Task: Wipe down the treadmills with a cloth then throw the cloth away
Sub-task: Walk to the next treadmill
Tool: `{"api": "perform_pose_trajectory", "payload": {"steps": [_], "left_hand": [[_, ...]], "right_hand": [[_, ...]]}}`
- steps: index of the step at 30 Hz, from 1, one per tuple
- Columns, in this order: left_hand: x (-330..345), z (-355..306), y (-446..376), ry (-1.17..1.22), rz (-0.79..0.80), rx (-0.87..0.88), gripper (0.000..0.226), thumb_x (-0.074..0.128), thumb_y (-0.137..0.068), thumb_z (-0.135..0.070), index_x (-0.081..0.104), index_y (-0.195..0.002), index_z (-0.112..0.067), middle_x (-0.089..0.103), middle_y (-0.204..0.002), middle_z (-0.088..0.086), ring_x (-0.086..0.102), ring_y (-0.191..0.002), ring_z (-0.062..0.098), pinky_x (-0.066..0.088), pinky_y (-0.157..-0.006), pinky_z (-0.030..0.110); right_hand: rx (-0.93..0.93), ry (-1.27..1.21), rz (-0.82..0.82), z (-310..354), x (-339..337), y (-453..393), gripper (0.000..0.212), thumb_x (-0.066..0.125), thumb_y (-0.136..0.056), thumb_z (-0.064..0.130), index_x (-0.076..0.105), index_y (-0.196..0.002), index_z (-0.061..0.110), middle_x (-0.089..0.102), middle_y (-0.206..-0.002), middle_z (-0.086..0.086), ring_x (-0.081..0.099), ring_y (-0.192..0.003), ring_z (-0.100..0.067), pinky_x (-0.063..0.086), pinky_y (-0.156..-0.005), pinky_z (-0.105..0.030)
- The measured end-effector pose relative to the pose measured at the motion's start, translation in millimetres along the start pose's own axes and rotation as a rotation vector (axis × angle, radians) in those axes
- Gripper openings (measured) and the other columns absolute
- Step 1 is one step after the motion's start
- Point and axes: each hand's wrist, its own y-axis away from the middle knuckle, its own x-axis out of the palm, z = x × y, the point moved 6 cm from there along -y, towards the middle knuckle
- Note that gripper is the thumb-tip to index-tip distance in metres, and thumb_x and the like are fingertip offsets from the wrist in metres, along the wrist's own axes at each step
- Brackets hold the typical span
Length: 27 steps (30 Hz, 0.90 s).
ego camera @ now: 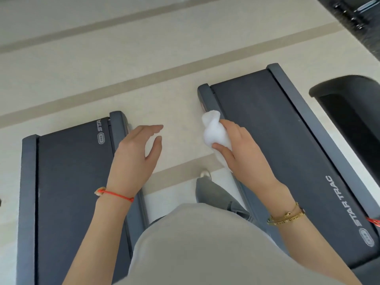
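While the person stands in the aisle between two machines, the widest thing in view is the pale floor (144, 58) with its tan stripes, running out ahead of them. On it lie the two treadmills. The right treadmill (277, 145) stretches away and to the left from the lower right, its long axis slanting up the frame, with a grey side rail (207, 99) on the aisle side. The left treadmill (70, 182) runs almost straight up the frame and ends nearer the person. A third dark machine (349, 112) shows at the far right edge.

The right hand (240, 153) is curled round a bunched white cloth (214, 132), thumb under it and fingers over the top, so the cloth sticks out up and to the left of the knuckles. It sits over the aisle-side rail of the right treadmill, near that deck's far end; whether the cloth actually touches the rail is hard to say from this angle, though it looks very close. The left hand (137, 149) hangs above the gap beside the left treadmill's rail, fingers loosely spread and holding nothing.

My reading is that the right hand is plainly the nearer one to the work. The rail runs lengthwise along the deck, so the next stroke likely follows that line, back toward the person or out to the end cap.
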Motion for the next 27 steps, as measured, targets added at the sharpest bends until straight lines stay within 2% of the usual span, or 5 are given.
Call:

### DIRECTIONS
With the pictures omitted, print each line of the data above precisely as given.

### RESPONSE BOX
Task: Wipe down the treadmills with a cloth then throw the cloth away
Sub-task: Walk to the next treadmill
Tool: `{"api": "perform_pose_trajectory", "payload": {"steps": [_], "left_hand": [[_, ...]], "right_hand": [[_, ...]]}}`
- steps: index of the step at 30 Hz, from 1, one per tuple
- Columns, in this order: left_hand: x (-330..345), z (-355..306), y (-446..376), ry (-1.17..1.22), rz (-0.79..0.80), rx (-0.87..0.88), gripper (0.000..0.226), thumb_x (-0.074..0.128), thumb_y (-0.137..0.068), thumb_z (-0.135..0.070), index_x (-0.081..0.104), index_y (-0.195..0.002), index_z (-0.112..0.067), middle_x (-0.089..0.103), middle_y (-0.204..0.002), middle_z (-0.088..0.086), ring_x (-0.086..0.102), ring_y (-0.191..0.002), ring_z (-0.062..0.098), pinky_x (-0.066..0.088), pinky_y (-0.157..-0.006), pinky_z (-0.030..0.110); right_hand: rx (-0.93..0.93), ry (-1.27..1.21), rz (-0.82..0.82), z (-310..354), x (-339..337), y (-453..393), gripper (0.000..0.212), thumb_x (-0.066..0.125), thumb_y (-0.136..0.056), thumb_z (-0.064..0.130), index_x (-0.076..0.105), index_y (-0.196..0.002), index_z (-0.061..0.110), middle_x (-0.089..0.102), middle_y (-0.206..-0.002), middle_z (-0.086..0.086), ring_x (-0.081..0.099), ring_y (-0.192..0.003), ring_z (-0.100..0.067), pinky_x (-0.063..0.086), pinky_y (-0.156..-0.005), pinky_z (-0.105..0.030)
- The measured end-effector pose relative to the pose measured at the motion's start, translation in millimetres along the start pose's own axes and rotation as a rotation vector (axis × angle, radians) in those axes
- Gripper openings (measured) and the other columns absolute
- Step 1 is one step after the motion's start
- Point and axes: each hand's wrist, its own y-axis away from the middle knuckle, its own x-axis out of the palm, z = x × y, the point moved 6 cm from there along -y, towards the middle knuckle
- Note that gripper is the thumb-tip to index-tip distance in metres, and thumb_x and the like are fingertip offsets from the wrist in metres, along the wrist's own axes at each step
- Brackets hold the typical span
Length: 27 steps (30 Hz, 0.90 s).
ego camera @ now: 
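While the person stands in the aisle between two machines, the widest thing in view is the pale floor (144, 58) with its tan stripes, running out ahead of them. On it lie the two treadmills. The right treadmill (277, 145) stretches away and to the left from the lower right, its long axis slanting up the frame, with a grey side rail (207, 99) on the aisle side. The left treadmill (70, 182) runs almost straight up the frame and ends nearer the person. A third dark machine (349, 112) shows at the far right edge.

The right hand (240, 153) is curled round a bunched white cloth (214, 132), thumb under it and fingers over the top, so the cloth sticks out up and to the left of the knuckles. It sits over the aisle-side rail of the right treadmill, near that deck's far end; whether the cloth actually touches the rail is hard to say from this angle, though it looks very close. The left hand (137, 149) hangs above the gap beside the left treadmill's rail, fingers loosely spread and holding nothing.

My reading is that the right hand is plainly the nearer one to the work. The rail runs lengthwise along the deck, so the next stroke likely follows that line, back toward the person or out to the end cap.
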Motion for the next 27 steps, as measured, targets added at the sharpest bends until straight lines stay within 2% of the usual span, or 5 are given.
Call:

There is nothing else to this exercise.